UANDO yo estudiaba Economía política en segundo curso de Derecho, nunca imaginé al economista John Maynard Keynes de actualidad tantos años después, nada menos que en el puente de mando de la Unión Europea.

Su fama se cimentó en los años 30 con la propuesta de que los gobiernos debían gastar e incurrir en un déficit tras otro para salvar a la economía. Y, de paso, acusaba al capitalismo agresivo basado en la máxima libertad de mercado y la mínima intervención del Estado (laissez faire o inacción pública), de ser el responsable de los desequilibrios que condujeron a la Gran Depresión.

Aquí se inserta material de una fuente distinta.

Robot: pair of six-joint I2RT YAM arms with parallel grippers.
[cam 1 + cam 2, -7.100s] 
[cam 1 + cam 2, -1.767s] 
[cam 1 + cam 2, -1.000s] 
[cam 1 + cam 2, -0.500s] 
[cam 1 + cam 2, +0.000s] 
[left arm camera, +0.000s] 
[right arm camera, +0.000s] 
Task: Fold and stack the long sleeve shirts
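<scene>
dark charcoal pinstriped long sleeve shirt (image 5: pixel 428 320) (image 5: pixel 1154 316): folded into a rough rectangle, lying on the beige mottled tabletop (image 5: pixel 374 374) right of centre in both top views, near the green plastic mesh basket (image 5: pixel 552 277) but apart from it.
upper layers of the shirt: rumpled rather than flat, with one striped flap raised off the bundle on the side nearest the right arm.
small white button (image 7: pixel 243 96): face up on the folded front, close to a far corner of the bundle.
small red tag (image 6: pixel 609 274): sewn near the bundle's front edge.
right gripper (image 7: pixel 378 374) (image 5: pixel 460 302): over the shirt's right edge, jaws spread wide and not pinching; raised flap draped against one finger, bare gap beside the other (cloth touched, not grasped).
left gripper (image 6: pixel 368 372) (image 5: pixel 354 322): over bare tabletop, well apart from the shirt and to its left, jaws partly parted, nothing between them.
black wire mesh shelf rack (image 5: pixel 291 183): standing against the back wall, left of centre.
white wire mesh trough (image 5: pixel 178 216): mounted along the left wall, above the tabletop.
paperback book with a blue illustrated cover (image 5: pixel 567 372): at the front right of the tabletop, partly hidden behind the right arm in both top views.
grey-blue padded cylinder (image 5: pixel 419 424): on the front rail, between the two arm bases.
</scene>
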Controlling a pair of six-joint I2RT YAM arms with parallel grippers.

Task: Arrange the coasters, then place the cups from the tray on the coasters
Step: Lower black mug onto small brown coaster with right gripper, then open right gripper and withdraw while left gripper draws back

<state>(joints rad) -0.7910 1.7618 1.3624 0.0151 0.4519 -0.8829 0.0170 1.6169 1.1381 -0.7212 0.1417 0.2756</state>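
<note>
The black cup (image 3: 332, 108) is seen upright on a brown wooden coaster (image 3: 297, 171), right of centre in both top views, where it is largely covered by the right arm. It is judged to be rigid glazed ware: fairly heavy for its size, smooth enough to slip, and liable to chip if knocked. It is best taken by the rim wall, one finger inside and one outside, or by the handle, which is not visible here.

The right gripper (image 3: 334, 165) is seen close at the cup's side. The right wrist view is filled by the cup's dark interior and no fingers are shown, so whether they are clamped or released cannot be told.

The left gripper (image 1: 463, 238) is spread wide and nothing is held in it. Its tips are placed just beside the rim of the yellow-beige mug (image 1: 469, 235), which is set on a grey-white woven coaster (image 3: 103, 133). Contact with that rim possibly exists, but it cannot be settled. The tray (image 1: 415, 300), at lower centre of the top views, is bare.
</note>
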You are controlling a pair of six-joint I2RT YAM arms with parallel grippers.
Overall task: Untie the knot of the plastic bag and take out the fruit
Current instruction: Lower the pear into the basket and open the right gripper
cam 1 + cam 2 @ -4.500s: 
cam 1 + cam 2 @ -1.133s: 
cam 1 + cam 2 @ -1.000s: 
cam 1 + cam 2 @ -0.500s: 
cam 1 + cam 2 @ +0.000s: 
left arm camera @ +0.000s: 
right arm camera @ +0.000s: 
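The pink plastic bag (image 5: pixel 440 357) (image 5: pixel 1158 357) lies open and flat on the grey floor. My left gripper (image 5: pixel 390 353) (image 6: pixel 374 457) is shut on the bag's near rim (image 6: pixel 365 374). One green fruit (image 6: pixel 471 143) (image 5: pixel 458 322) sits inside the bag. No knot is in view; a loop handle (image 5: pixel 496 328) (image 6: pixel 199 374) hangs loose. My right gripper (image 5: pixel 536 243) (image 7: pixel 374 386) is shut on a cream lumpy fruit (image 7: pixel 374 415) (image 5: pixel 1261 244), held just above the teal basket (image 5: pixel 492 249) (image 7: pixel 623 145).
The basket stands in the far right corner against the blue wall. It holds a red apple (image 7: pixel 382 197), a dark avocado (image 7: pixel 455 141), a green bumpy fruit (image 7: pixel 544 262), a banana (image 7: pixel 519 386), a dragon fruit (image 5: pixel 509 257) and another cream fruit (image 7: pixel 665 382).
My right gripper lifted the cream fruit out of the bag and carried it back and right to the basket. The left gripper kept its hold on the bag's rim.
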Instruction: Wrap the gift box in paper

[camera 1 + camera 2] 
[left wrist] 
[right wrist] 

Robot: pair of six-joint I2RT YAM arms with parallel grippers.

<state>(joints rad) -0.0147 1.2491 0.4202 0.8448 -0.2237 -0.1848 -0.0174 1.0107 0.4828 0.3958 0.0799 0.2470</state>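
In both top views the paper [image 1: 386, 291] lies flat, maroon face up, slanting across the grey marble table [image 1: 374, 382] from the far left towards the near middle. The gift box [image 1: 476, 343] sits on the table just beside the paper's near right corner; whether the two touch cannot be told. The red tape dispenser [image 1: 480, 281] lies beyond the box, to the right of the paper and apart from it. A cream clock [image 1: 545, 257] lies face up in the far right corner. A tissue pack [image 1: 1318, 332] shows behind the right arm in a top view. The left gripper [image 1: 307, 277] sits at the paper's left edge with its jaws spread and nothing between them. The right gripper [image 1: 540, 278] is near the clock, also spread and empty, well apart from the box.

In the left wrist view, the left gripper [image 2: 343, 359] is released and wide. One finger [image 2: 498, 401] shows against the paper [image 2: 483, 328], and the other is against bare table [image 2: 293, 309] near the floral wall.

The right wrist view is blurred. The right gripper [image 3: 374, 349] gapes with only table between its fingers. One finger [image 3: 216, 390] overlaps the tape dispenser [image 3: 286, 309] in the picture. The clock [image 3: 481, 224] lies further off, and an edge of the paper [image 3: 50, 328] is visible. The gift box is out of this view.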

La sociedad se pirra por escuchar un mensaje que apunta al consumo después de una enorme crisis económica. Y Keynes tuvo éxito desde entonces. Ha llovido mucho y todos los que saben algo de teoría económica reconocen que sus planteamientos no son capaces de combatir las crisis cíclicas, no logran el pleno empleo ni tampoco mejoran la distribución de la renta y la riqueza. Los planteamientos de Keynes se quedan en el corto plazo, en los síntomas más que en los problemas de fondo. Su teoría era coyuntural y no estructural, olvidándose del largo plazo y de las variables supraestatales que influyen en la economía.

Es cierto que Keynes defendía la necesidad de una “corrección de las desigualdades” típicas del sistema de mercado en cuanto a la distribución de la renta y de la riqueza, pero no quiso entrar en las políticas fiscales correctoras de dichas desigualdades. Sus teorías implican una inestabilidad crónica en las economías del mercado. Por eso sorprende que la canciller Angela Merkel se haya vuelto keynesiana al apoyar un Plan Marshall de estímulos a las economías europeas a costa del presupuesto común por un montante de 740.000 millones de euros.

Merkel se ha posicionado ahora en contra de los austericidas europeos y a favor de las medidas basadas en el gasto público, los estímulos agresivos a la demanda y el dinero barato que tanto favorece al corto plazo de los países de sur de Europa. Al menos ha ganado en la Unión Europea la visión de que esta crisis económica no la causan las políticas estatales sino el coronavirus.

En la anterior crisis se aplicaron los principios rigoristas y se equivocaron al imponer políticas deflacionarias y recortes del gasto público a los países más débiles del euro. Entonces, solo lograron malear el clima social con enormes protestas sociales en el sur de Europa; se estuvo cerca de liquidar el proyecto de la moneda única, que al final hubiera supuesto la destrucción de la Unión Europea tal como la conocemos. Merkel ha cambiado el entusiasmo que tuvo con los recortes a base de presupuestos restrictivos, la utilización del desempleo como un factor deflacionario y primar el aumento de las exportaciones como estímulo a la recuperación.

El keynesianismo en su versión más moderada aplanó la crisis financiera de 2009 en Estados Unidos con un estímulo de 700.000 millones de dólares a disposición de Barack Obama para evitar el colapso económico del país. Pero estamos hablando de cortoplacismo, sin otras medidas, que no ha paliado los problemas de fondo del modelo capitalista, también en la economía norteamericana, tan subvencionada como está, sin cortar las desigualdades escandalosas que la globalización financiera no ataja. La humanidad no crea problemas que no sepa resolver, argumentaba Karl Marx. El error es que esta idea ha sido monopolizada por quienes confunden la humanidad con un nosotros concreto (ideología, en este caso), en lugar de por la humanidad en su conjunto como nos señala la actual pandemia covid-19.

En el siglo de la innovación como motor del desarrollo, ¿no hay nada mejor para Europa que debatirse entre el capitalismo rancio o el keynesianismo de la deuda pública impagable? Probablemente, en esta ocasión, Merkel haya reflexionado sobre la famosa frase de Keynes cuando, a la pregunta de un asistente a una de sus conferencias sobre los efectos inflacionarios a largo plazo del gasto público y los bajos tipos de interés, respondió: “A largo plazo, todos muertos”.